To try to understand this I am trying this on simple cube model
Well, I have a model of a character. It has a mesh for a face texture, but there is going to be a customization of the character where we can change eyes, lips etc. So I need to find a way to mix two textures using one as a “background” and others being texture masks overlaying it.
But that is potentially going to be limited as you want something that works for eyes/nose/lips.
@Leonidas, any ideas on this one? I was thinking about using multiple materials on a single mesh so you can do eyes, nose and lips per material with the same face texture as the base.

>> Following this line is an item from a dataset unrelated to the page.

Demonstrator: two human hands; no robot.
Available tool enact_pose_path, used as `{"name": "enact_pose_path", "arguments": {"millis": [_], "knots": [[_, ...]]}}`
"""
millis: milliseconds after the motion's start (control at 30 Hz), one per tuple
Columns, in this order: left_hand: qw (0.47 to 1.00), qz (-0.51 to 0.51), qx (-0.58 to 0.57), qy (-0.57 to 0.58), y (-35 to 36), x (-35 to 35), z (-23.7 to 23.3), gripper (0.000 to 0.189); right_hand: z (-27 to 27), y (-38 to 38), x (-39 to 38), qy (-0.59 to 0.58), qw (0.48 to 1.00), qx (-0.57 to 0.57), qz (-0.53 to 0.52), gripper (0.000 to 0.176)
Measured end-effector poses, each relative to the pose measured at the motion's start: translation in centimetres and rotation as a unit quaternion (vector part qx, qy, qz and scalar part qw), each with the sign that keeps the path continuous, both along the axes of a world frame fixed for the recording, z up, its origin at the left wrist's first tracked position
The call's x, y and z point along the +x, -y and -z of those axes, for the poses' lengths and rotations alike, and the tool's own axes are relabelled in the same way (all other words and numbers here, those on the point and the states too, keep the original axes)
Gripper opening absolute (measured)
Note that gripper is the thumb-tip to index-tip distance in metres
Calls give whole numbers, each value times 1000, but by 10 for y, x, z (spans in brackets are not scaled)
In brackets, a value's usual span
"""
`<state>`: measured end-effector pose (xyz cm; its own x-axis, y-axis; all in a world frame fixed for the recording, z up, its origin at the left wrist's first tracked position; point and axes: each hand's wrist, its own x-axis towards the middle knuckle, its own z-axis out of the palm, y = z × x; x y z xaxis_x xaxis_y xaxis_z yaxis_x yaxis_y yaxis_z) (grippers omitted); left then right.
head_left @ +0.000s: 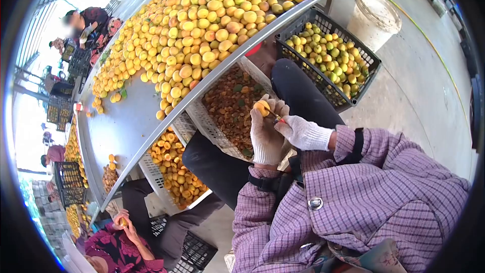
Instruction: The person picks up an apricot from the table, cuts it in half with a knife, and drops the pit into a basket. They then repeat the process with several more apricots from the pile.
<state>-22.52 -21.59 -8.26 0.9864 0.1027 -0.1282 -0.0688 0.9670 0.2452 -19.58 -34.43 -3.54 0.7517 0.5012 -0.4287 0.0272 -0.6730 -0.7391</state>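
My left hand (265, 139), in a whitish knit glove, holds a yellow-orange apricot (261, 108) between thumb and fingers, above my lap. The fruit looks cut open. My right hand (308, 132), gloved too, is closed on a small knife (280, 119) with a red part at its handle; its thin tip reaches the apricot. Both hands nearly touch. Below and beyond them, a white crate (221, 134) holds brown pits with a few leaves. Another white crate (155, 172) to the left holds halved apricots.
A metal table (121, 116) heaped with whole apricots (202, 25) spans ahead. At the right stand a black crate (371, 63) of greenish-yellow fruit and a white bucket (371, 17). A co-worker (118, 245) sits at lower left, holding fruit; other people work farther left.
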Motion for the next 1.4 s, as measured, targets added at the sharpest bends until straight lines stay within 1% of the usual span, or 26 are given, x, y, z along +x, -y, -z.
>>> {"name": "enact_pose_path", "arguments": {"millis": [67, 100, 133, 200, 233, 267, 333, 400, 467, 500, 533, 600, 633, 667, 733, 800, 867, 900, 1000, 1067, 1100, 1200, 1267, 1300, 1333, 1400], "knots": [[999, -4, 34, 11, -1, 2, 7, 56, -10, 4, 9, 20, 998, 13, -61, 42], [995, 0, 95, -12, -7, -1, 8, 55, -11, 7, 15, 27, 995, 43, -90, 41], [996, 44, 74, -7, -15, -2, 9, 55, -10, 5, 25, -4, 996, 20, -91, 40], [977, 83, 194, -23, -39, 0, 28, 55, -21, 7, 38, -82, 992, -40, -92, 43], [973, 90, 210, -36, -43, -4, 14, 56, -54, 7, 38, -143, 983, -75, -92, 46], [972, 92, 211, -38, -40, -5, 8, 56, -45, 10, 36, -146, 982, -74, -91, 46], [973, 60, 224, -23, -37, -5, 1, 67, -33, 13, 30, -23, 991, -17, -127, 50], [975, 51, 214, -19, -32, -4, 1, 65, -32, 18, 23, -38, 992, -11, -118, 51], [989, 40, 144, -15, -32, -4, 9, 60, -33, 24, 12, 53, 993, -35, -96, 51], [988, 38, 147, -16, -32, -5, 8, 60, -41, 27, 9, 61, 993, -37, -89, 46], [990, 20, 139, -19, -32, -6, 7, 57, -45, 29, 9, 62, 993, -36, -90, 46], [991, 5, 130, -22, -29, -8, 2, 55, -49, 34, 8, 50, 997, 61, -18, 39], [993, 9, 119, -11, -24, -8, -3, 54, -32, 34, 12, 41, 991, 128, -2, 35], [994, 13, 107, 1, -20, -8, -7, 54, -27, 34, 12, 42, 991, 125, 2, 35], [992, 14, 121, -17, -12, -9, -9, 55, -25, 30, 13, 25, 979, 201, 2, 37], [990, 10, 135, -38, -8, -10, -10, 56, -25, 26, 12, 45, 980, 194, -9, 36], [985, 40, 165, 11, -7, -11, -11, 59, -25, 23, 10, 56, 976, 211, 15, 36], [987, 48, 156, -2, -6, -12, -16, 60, -27, 23, 10, 56, 976, 210, 14, 36], [986, 27, 162, -6, -2, -13, -20, 58, -38, 24, 10, 71, 979, 189, -7, 37], [982, 15, 185, -20, 1, -14, -25, 57, -49, 21, 8, 72, 994, 83, 4, 37], [977, 0, 210, -36, 3, -15, -26, 56, -48, 21, 8, 71, 994, 82, 4, 37], [979, -13, 199, -33, 8, -16, -26, 54, -36, 19, 8, 96, 993, 63, -8, 37], [975, -25, 215, -49, 7, -19, -29, 53, -18, 14, 13, 17, 968, 248, 9, 39], [970, -35, 234, -61, 6, -21, -30, 51, -29, 14, 15, -44, 965, 260, 7, 40], [970, -33, 233, -61, 5, -21, -30, 51, -28, 13, 17, -44, 965, 259, 8, 40], [956, -73, 276, -63, 4, -22, -31, 48, -22, 12, 18, -23, 980, 195, -17, 40]]}}
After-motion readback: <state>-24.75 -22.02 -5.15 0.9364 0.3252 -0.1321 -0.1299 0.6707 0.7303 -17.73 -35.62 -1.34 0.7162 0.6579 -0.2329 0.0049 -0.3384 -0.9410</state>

Either that, or use a custom shader chunk that would take the multiple textures for the base face, eyes, nose and lips and then blends/overrides them together which actually sounds easier to do in theory
For example, the eyes texture would be pink expect for the eyes and it would only apply the pixel to the final diffuse color if it’s non-pink?
This is one method and you will have to do this via code as it’s not exposed via the Editor. With the detail channels, you can set a separate UV offset/tiling to position if need be.
I don’t understand any of these .
I tried both methods some way, but the shader method was old and doesn’t work anymore and at multiple materials on the same mesh I just didn’t come up with anything that worked the way I expected.
Is there an example for any of those methods?
In the meantime, the simplest workaround is to have separate meshes that on top of the face for the face features that you can swap out the materials for.